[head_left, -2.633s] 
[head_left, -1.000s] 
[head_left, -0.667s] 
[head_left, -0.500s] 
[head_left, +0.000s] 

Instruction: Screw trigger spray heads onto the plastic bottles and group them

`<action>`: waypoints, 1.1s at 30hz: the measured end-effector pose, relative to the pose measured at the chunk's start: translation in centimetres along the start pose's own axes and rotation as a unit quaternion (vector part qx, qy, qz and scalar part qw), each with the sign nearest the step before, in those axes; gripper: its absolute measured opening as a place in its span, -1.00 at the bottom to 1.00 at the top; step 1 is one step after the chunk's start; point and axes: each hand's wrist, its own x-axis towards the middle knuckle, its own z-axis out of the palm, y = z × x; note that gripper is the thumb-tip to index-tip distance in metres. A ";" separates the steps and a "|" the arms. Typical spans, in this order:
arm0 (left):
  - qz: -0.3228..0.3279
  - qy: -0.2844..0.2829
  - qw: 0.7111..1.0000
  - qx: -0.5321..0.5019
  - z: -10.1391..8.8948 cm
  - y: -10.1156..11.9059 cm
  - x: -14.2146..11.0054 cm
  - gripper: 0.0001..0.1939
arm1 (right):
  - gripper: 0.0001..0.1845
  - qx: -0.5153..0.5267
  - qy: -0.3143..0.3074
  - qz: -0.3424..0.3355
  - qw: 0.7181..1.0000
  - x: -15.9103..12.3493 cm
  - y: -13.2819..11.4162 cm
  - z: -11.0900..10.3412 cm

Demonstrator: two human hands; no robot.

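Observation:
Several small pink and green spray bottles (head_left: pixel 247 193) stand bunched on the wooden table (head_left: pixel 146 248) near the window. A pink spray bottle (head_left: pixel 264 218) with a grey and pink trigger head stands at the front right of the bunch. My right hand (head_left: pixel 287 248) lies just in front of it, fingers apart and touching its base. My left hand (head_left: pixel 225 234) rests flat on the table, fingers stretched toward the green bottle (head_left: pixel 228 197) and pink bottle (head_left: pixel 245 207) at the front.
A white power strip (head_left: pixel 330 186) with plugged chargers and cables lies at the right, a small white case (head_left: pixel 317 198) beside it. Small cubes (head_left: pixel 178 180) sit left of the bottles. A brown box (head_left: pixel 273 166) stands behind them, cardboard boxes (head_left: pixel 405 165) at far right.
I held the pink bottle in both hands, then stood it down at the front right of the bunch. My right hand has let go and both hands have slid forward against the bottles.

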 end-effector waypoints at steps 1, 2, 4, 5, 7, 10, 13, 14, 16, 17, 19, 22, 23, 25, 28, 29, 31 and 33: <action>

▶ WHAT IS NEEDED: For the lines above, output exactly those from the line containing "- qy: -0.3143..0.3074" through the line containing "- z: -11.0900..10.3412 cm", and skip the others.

▶ ANSWER AREA:
  - qy: -0.3143..0.3074
  - qz: -0.3424..0.3355
  - qw: 0.7181..1.0000
  - x: -15.9103..12.3493 cm
  - y: -13.2819..11.4162 cm
  - z: -11.0900..10.3412 cm

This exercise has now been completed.